§ Exercise details
Find the line with "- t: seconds" and the line with "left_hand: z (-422" in the entries below; output exactly those two lines, every line between them, and no others.

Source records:
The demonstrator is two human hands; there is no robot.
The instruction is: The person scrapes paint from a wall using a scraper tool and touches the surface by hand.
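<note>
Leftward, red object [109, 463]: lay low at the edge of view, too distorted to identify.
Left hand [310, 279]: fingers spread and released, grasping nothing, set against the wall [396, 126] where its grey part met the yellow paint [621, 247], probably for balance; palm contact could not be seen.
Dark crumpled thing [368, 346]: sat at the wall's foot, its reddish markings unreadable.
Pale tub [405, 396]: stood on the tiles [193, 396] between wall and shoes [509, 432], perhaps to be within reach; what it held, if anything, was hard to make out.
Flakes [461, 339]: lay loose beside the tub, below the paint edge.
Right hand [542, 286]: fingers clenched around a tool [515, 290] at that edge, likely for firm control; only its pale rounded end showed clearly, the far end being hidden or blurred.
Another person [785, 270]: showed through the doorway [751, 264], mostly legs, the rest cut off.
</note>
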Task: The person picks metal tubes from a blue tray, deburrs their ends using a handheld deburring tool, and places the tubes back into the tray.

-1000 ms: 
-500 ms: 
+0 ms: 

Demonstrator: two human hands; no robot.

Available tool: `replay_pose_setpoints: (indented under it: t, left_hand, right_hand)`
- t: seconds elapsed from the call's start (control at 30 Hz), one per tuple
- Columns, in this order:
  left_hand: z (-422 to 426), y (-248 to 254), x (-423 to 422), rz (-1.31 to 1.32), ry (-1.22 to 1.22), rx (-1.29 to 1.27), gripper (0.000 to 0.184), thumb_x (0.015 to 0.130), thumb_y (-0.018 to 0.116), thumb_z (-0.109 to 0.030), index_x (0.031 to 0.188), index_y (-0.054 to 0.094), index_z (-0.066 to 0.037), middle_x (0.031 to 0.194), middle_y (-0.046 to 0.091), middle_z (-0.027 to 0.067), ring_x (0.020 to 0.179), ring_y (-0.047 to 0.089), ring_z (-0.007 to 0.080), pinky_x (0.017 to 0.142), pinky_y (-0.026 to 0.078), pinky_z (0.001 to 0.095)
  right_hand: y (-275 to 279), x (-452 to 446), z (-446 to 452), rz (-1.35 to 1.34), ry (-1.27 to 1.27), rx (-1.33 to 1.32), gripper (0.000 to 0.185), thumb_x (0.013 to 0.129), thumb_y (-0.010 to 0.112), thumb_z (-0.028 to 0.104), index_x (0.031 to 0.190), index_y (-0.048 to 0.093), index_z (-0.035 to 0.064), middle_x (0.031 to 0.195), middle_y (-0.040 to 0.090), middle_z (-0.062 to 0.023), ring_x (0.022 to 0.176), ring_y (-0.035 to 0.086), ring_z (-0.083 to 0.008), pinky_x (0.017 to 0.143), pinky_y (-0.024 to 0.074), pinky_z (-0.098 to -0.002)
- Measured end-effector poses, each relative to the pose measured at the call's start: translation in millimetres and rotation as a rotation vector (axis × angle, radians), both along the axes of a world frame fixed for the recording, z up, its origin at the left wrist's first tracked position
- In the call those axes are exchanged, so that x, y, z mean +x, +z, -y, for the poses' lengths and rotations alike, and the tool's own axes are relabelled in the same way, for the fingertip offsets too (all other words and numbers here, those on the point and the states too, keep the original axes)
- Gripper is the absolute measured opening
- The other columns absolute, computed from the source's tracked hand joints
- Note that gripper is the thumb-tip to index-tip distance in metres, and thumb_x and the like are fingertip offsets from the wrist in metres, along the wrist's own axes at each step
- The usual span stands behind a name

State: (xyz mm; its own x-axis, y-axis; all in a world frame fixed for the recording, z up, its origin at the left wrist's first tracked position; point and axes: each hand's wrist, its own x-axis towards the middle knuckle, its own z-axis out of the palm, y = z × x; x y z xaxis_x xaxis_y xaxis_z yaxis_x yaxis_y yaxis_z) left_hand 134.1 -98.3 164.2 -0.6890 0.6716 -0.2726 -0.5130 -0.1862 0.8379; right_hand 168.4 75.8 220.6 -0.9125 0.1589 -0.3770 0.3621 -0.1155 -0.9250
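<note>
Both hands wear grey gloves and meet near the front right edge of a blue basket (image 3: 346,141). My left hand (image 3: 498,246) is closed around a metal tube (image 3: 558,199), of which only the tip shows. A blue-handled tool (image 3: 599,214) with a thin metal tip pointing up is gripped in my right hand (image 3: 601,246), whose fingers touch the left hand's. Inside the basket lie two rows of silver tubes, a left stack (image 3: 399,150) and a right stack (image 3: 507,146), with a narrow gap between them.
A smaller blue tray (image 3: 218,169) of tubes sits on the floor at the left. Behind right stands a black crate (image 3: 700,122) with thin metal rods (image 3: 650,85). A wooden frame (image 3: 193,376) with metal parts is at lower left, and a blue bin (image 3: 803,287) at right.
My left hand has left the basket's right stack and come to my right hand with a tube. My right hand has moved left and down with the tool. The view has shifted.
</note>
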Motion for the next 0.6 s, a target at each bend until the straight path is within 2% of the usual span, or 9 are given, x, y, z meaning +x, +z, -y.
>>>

§ Response for this exercise
- t: seconds elapsed from the call's start (control at 30 Hz), one per tuple
- Columns, in this order:
  left_hand: z (-422 to 426), y (-248 to 254), x (-423 to 422), rz (-1.31 to 1.32), ry (-1.22 to 1.22), rx (-1.29 to 1.27), gripper (0.000 to 0.184), thumb_x (0.015 to 0.130), thumb_y (-0.018 to 0.116), thumb_z (-0.109 to 0.030), index_x (0.031 to 0.188), index_y (-0.054 to 0.094), index_z (-0.066 to 0.037), middle_x (0.031 to 0.194), middle_y (-0.046 to 0.091), middle_z (-0.027 to 0.067), ring_x (0.020 to 0.179), ring_y (-0.047 to 0.089), ring_z (-0.007 to 0.080), pinky_x (0.017 to 0.142), pinky_y (-0.026 to 0.078), pinky_z (0.001 to 0.095)

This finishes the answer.